Paul-André Proulx

Littérature Québecoises

Pelletier, Maryse.

L'Odeur des pivoines. Éd. La Courte Échelle, 2000, 172 p.

La Fragilité des couples

Florence est condamnée. Elle sait qu'elle va bientôt mourir d'une sclérose. Aura-t-elle même le temps de voir refleurir les pivoines au printemps? L'hiver est dur avec ses tempêtes de neige. Quand cette saison devient l'image de sa vie, il est temps de tirer les conclusions avant qu'elle ne s'achève. C'est à quoi s'applique cette femme malade en écrivant le roman que nous lisons par-dessus son épaule. C'est une leçon de narration qu'elle donne en même temps qu'elle raconte une histoire magnifique sur la fragilité des couples.

Romain, son héros, est un homme de théâtre, qui invite trois couples d'amis chez lui à la campagne, par un soir de tempête d'hiver. Il faut comprendre que rien n'est gratuit dans la vie. Ce repas auquel ils sont conviés est offert en vue de servir les intérêts du héros, qui envisage de se présenter comme directeur du théâtre d'une compagnie renommée. Même si cet homme suffisant dégage une confiance en lui à toute épreuve, il ne pourrait accepter qu'on lui préfère un autre candidat. Mieux vaut jouir dans une telle situation de l'influence de ceux qui peuvent mousser sa candidature.

Pauvre femme qui doit recevoir tous les invités! Elle est reléguée dans l'ombre par son mari, qui la traite comme son inférieure parce qu'il ne la trouve pas assez entreprenante. Une séparation serait certes souhaitable pour son équilibre, mais les unions créent des liens qu'il est difficile de rompre. Il y a d'abord leur fille et cette maison de campagne à laquelle elle est attachée. La vie lui est bien pesante, mais son mari juge qu'il peut l'alourdir davantage en informant ses amis réunis autour de la table qu'il se sépare sans avoir prévenu sa femme au préalable. Pourquoi tenir à quelqu'une qui ne peut être d'aucun intérêt dans la promotion d'une carrière? Le malaise ne pouvait être plus grand.

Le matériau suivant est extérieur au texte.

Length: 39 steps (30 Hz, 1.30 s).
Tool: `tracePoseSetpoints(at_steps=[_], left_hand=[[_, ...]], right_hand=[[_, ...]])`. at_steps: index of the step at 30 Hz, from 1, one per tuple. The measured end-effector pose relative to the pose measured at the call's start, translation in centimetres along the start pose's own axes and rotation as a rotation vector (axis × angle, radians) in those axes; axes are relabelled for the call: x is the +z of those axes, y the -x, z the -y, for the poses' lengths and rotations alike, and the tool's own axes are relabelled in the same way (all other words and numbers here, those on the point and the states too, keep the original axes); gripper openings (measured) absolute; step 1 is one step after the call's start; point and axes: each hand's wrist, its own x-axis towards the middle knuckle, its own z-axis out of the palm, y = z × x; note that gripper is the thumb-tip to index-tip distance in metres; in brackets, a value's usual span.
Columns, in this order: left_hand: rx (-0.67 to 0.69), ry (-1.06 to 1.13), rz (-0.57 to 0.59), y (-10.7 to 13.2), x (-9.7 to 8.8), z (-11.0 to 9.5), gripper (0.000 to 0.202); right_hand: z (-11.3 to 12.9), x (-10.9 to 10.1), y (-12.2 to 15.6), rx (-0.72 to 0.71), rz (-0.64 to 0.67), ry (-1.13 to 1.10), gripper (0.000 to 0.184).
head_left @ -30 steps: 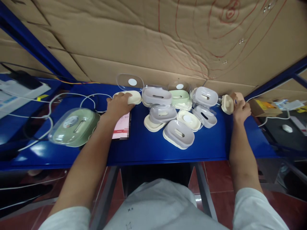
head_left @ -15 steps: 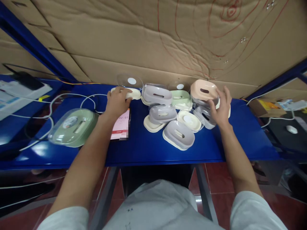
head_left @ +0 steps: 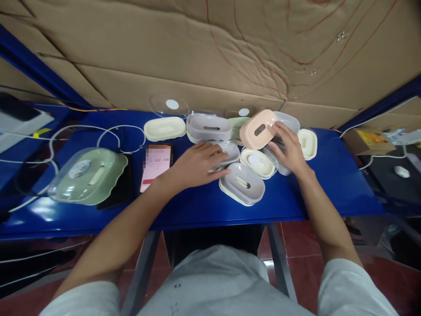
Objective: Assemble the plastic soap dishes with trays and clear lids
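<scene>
Several plastic soap boxes lie clustered on a blue table (head_left: 204, 206). My left hand (head_left: 197, 164) lies over a grey box (head_left: 228, 150) in the middle of the cluster, fingers curled on it. My right hand (head_left: 287, 149) rests on the right side of the pile, fingers against a tilted peach box (head_left: 257, 129) and a grey one (head_left: 286, 119) behind it. A grey box on a cream base (head_left: 242, 189) sits nearest the table's front. A cream base (head_left: 165, 128) lies alone at the back left.
A phone (head_left: 155, 166) with a lit pink screen lies left of my left hand. A green box under a clear lid (head_left: 86, 174) stands at the far left beside white cables (head_left: 108, 131). Cardboard (head_left: 210, 57) walls the back. A cream base (head_left: 308, 143) sits at the right.
My left hand left the cream base at the back left and moved right onto the grey box. My right hand brought the peach box onto the pile and stays against it.
</scene>
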Motion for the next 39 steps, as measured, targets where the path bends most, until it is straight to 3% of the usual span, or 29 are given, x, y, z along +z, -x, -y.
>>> tracePoseSetpoints(at_steps=[3,8,12,16,19,21,25,27,29,34,39], left_hand=[[0.021,-0.057,0.066,0.1,1.2,-0.9,0.043],[-0.054,-0.01,0.04,0.3,2.3,-0.6,0.034],[-0.082,-0.016,0.064,0.4,2.8,0.3,0.035],[-0.163,-0.033,-0.062,0.3,3.0,1.6,0.034],[-0.174,-0.023,-0.17,-0.1,2.6,2.1,0.032],[-0.211,-0.048,-0.208,-0.4,1.9,1.8,0.029],[-0.281,-0.126,-0.098,0.1,0.2,-0.6,0.023],[-0.276,-0.103,-0.01,1.3,-0.4,-2.6,0.021],[-0.261,-0.027,0.032,3.1,-0.4,-4.9,0.023],[-0.131,0.17,0.152,7.2,1.2,-9.3,0.046],[-0.194,0.195,0.141,8.6,1.5,-10.8,0.029]], right_hand=[[0.4,-0.4,0.1,-0.013,0.043,0.047,0.063],[1.9,-0.2,0.2,-0.1,0.068,0.157,0.063],[2.9,1.2,0.3,0.015,0.037,0.243,0.06],[2.3,1.7,0.2,0.143,-0.044,0.266,0.066],[2.8,0.3,-0.2,0.065,-0.073,0.211,0.062],[4.8,-1.1,-0.1,-0.037,-0.062,0.138,0.052],[12.1,-2.6,2.6,-0.168,0.083,-0.007,0.04],[15.4,-2.1,5.2,-0.139,0.174,0.001,0.058],[17.1,-1.2,7.8,-0.062,0.205,0.007,0.061],[16.0,-0.4,11.9,0.163,0.111,-0.199,0.053],[14.8,-0.9,12.9,0.338,-0.081,-0.425,0.04]])
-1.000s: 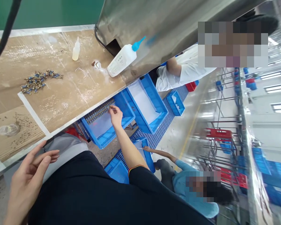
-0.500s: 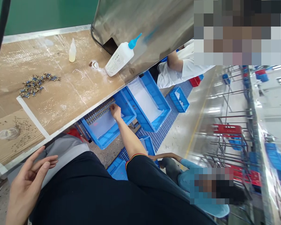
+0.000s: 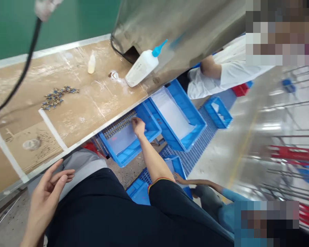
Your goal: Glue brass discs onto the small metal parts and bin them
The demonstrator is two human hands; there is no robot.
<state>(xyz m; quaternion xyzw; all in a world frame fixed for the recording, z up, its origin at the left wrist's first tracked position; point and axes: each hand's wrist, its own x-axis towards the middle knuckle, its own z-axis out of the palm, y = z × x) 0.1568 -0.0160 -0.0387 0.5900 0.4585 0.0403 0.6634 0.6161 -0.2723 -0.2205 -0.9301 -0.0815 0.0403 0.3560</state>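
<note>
My right hand (image 3: 138,127) reaches into a blue plastic bin (image 3: 153,132) beside the bench, fingers pinched together at the end of packed rows of small brass-coloured parts (image 3: 119,124). Whatever sits between those fingertips is too small to make out. White sheet material lines the bin under the rows. My left hand (image 3: 51,187) hovers near the bench's front edge, fingers apart and nothing in it. On the bench lies a loose heap of small blue and brass-coloured parts (image 3: 55,97).
A large white bottle with a blue nozzle (image 3: 142,68), a small dropper bottle (image 3: 91,64) and a clear round dish (image 3: 31,144) are on the bench. Another blue bin (image 3: 199,128) adjoins mine. Co-workers sit to the right; one person's hand (image 3: 179,179) is near my right elbow.
The camera view has swung, so the bench and bins appear farther right. My right hand stays pinched at the rows, and my left hand keeps its open pose.
</note>
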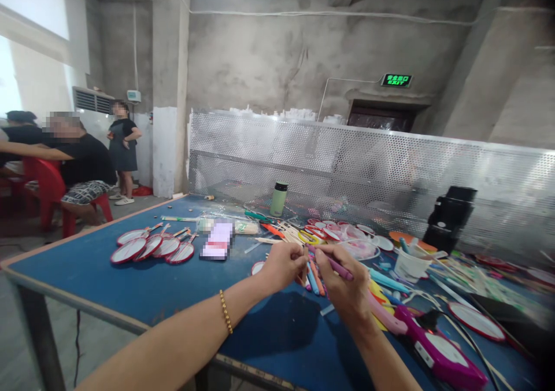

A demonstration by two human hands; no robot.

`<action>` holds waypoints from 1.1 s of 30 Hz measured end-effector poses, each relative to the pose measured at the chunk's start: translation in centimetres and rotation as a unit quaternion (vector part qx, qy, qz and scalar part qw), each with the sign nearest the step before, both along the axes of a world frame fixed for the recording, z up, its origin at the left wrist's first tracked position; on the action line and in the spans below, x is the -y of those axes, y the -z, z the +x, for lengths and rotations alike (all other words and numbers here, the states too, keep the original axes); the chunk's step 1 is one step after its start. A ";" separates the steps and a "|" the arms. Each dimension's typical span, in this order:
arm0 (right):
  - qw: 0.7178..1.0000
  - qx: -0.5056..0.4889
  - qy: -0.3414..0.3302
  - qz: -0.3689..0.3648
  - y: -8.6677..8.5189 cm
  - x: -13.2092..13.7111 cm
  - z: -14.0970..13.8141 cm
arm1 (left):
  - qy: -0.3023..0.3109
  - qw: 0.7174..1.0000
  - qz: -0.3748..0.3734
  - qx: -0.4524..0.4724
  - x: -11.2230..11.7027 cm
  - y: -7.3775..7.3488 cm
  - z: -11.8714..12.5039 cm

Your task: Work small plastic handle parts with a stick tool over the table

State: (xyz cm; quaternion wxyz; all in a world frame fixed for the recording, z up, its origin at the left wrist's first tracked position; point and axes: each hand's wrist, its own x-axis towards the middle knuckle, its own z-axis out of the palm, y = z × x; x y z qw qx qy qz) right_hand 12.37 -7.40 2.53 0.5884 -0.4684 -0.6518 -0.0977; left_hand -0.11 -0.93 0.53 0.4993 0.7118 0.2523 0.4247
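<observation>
My left hand (284, 265), with a gold bead bracelet at the wrist, is closed in a pinch on a thin pale wooden stick (305, 273) that points down. My right hand (349, 281) grips a purple pen-like stick (341, 268), its tip close to the left fingertips. Between and below the hands lie blue and orange pen-like sticks (318, 278). Just beyond are loose wooden sticks (290, 232) and yellow-handled scissors (309, 238). What exactly the two tips touch is too small to tell.
Several red-rimmed white discs on sticks (129, 251) lie left, beside a phone (217, 239). A green bottle (278, 199) stands at the back. To the right are a white cup (411, 265), a magenta device (446, 353) and a black object (451, 217). People sit and stand far left.
</observation>
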 end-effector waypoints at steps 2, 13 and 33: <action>1.000 0.000 -0.002 -0.001 0.0 0.0 0.0 | -0.002 1.000 0.002 -0.001 0.0 0.0 0.0; 1.000 0.003 -0.001 -0.002 0.0 0.0 0.0 | -0.004 1.000 0.010 -0.004 -0.1 0.0 -0.1; 1.000 0.008 -0.006 -0.005 0.1 0.0 0.1 | -0.005 1.000 0.021 0.004 -0.2 0.0 -0.1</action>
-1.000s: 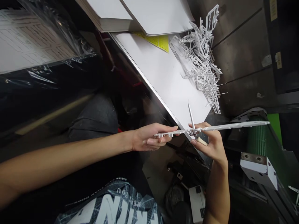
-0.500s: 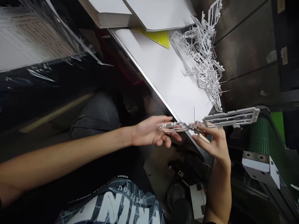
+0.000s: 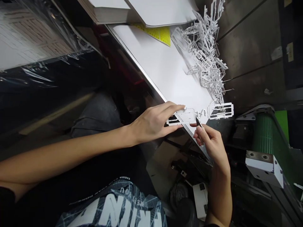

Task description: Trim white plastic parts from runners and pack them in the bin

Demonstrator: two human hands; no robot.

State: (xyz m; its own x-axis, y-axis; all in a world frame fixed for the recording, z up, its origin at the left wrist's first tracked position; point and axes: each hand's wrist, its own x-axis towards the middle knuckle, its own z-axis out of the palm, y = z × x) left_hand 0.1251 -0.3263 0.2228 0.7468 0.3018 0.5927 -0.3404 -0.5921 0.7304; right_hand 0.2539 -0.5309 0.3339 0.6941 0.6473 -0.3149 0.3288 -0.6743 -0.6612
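Observation:
My left hand (image 3: 157, 121) grips one end of a white plastic moulded piece (image 3: 189, 116), with fingers along its upper edge and thumb below. The piece has two slotted rectangular frames joined by a thin curved runner (image 3: 201, 113). In my right hand (image 3: 209, 135) is a small pair of nippers (image 3: 199, 124), its handles mostly hidden by the closed fingers. The dark metal tips are at the runner beside the left frame; whether the jaws are closed on it I cannot tell. The right frame (image 3: 221, 111) sticks out unsupported, above the table's corner.
A tangled heap of similar white plastic pieces (image 3: 208, 60) lies along the far table edge. White sheeting (image 3: 158, 69) covers the table, with a yellow perforated sheet (image 3: 161, 35) and a paper stack (image 3: 163, 12) on it. A green conveyor belt (image 3: 264, 135) stands at right.
My left hand has turned over and closed on the left end of the piece. The piece has levelled and turned its flat face up, and the nippers' tips now point up at the runner.

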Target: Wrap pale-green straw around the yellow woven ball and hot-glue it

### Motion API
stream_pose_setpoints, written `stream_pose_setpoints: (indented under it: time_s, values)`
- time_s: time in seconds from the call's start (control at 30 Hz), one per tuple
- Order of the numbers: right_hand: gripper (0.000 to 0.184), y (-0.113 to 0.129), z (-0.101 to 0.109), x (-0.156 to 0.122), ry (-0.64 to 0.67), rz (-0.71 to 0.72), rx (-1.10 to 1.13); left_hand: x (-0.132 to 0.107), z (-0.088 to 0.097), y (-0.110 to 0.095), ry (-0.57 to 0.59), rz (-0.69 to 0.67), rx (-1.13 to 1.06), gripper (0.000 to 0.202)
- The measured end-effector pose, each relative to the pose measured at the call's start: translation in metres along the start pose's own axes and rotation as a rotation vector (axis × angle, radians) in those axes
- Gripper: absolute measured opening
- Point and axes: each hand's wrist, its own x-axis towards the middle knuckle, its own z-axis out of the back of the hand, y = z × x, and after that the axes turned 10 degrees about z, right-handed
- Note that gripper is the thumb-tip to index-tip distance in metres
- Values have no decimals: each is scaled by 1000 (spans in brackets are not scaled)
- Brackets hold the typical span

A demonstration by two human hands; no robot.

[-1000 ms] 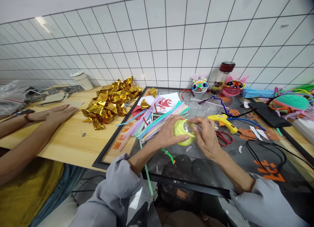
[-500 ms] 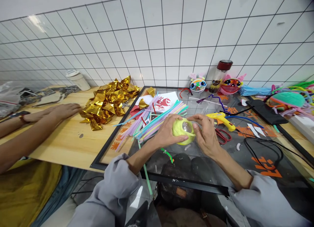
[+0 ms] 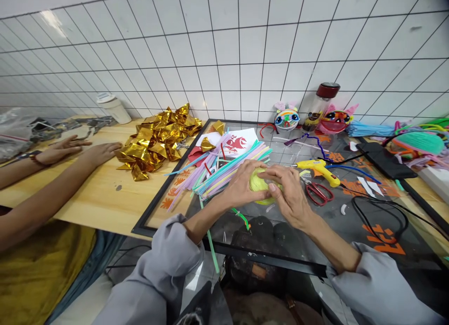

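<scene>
Between my two hands is a round ball wrapped in bright yellow strands (image 3: 257, 184), held above the dark glass tabletop. My left hand (image 3: 242, 184) grips it from the left, thumb below and fingers over the far side. Laid across its top and right side are the fingers and thumb of my right hand (image 3: 289, 189), which hide much of it. A bundle of pastel pipe cleaners (image 3: 217, 173) lies just left of my hands. Right of them are red-handled scissors (image 3: 318, 194) and a yellow glue gun (image 3: 319, 169).
Crumpled gold foil shapes (image 3: 157, 142) lie left of the black table frame (image 3: 143, 222). A co-worker's hands (image 3: 100, 154) rest on the wood nearby. At the back stand a decorated animal-face ball (image 3: 286, 118) and a bottle (image 3: 321, 105). Black cord (image 3: 380, 217) loops at right.
My right hand has moved left over the yellow ball, covering the clear opening that showed before. The co-worker's hands have moved apart. The view has shifted slightly.
</scene>
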Motion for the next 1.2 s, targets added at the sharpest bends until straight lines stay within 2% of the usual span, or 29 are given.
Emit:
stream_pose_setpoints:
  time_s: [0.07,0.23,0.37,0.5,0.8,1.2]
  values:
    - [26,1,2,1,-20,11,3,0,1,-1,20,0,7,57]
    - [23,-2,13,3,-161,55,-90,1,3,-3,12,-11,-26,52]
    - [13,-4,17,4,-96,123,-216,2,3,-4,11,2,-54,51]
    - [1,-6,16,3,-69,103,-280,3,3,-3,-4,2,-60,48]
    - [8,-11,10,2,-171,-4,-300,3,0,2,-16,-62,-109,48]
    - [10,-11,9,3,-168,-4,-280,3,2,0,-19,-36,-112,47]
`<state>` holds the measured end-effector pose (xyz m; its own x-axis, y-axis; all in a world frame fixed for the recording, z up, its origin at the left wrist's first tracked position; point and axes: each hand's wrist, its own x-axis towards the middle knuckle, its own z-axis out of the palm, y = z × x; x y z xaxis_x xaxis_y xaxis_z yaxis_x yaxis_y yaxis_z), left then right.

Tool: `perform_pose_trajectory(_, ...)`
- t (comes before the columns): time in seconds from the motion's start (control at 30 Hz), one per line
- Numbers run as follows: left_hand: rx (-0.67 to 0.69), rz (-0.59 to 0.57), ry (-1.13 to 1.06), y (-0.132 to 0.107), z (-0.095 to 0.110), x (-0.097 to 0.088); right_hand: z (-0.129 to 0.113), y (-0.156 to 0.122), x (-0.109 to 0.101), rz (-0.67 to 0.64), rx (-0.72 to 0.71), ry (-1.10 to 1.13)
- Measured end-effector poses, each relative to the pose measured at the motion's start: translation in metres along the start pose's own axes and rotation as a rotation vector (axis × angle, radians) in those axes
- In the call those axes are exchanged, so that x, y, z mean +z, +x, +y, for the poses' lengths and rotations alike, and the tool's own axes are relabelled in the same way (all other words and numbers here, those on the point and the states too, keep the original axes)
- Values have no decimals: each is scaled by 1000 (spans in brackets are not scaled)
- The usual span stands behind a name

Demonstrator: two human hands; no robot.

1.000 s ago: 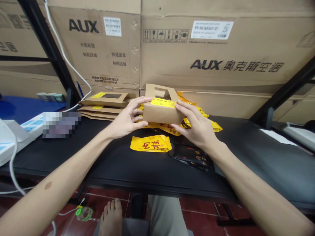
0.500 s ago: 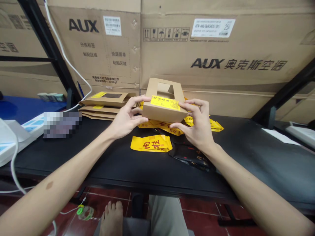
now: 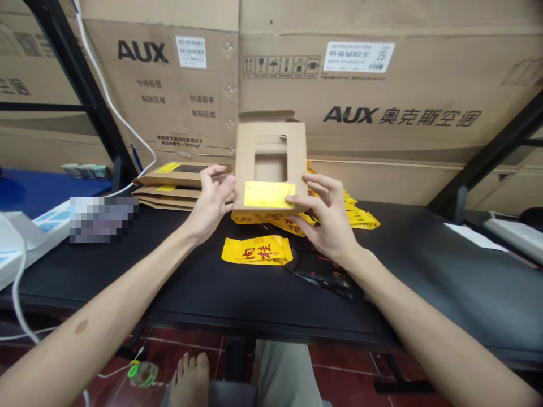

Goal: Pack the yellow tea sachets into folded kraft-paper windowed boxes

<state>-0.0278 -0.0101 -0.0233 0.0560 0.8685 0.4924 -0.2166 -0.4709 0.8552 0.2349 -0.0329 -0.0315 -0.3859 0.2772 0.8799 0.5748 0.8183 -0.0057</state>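
The left hand (image 3: 210, 206) is standing with its fingers spread and their tips pressing the left edge of a kraft-paper box (image 3: 246, 158), while the right hand (image 3: 326, 220) is gripping its lower right corner, thumb on the box's one yellow label (image 3: 263, 194). The box is standing between the hands, about equally near each, with its long axis running upright and its window facing the person. Beneath it, a heap of yellow packets (image 3: 292, 223) is lying at the black desk's (image 3: 212, 297) back edge; their number is hidden. One more yellow packet (image 3: 257, 250) is lying apart towards the front, and one black packet (image 3: 318, 272) is lying below the right hand. At the back left, a stack of about four flat kraft boxes (image 3: 169, 189) is resting.
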Motion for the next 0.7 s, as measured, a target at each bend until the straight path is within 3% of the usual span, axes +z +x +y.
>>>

Cette soirée, qui s'annonçait comme une rencontre conviviale, se transforme soudainement en cauchemar d'autant plus que les caprices de la nature se mettent de la partie pour emprisonner les invités à l'intérieur de cet enfer qu'ils ne peuvent fuir pour échapper à leur sentiment d'oppression. Ce sera l'occasion pour l'auteure d'analyser à partir de cet élément déclencheur tout ce qui forme et défait les couples. Les amis réunis vivent également des unions qui tiennent à des fils effilochés. Ce huis clos obligé sera plus fructueux qu'une retraite dans une abbaye où l'abbesse, en l'occurrence Florence, préside à leurs séances de méditation, suivies d'une confession générale. S'en sortiront-ils tous absous?

Maryse Pelletier a montré une acuité exemplaire en présentant ce sujet de la fragilité des couples devant l'engagement amoureux. Elle le fait de façon originale en menant de front les angoisses de Florence devant sa mort prochaine et celles des protagonistes qui peuvent être largués au moment où ils s'en entendent le même. Au fait, tous vivent dans l'expectative d'une fin quelconque : séparations, espoirs déçus... Et ce qui ne gâte pas la sauce, c'est que ce roman bicéphale est écrit avec une plume qui ne fait pas de bavures.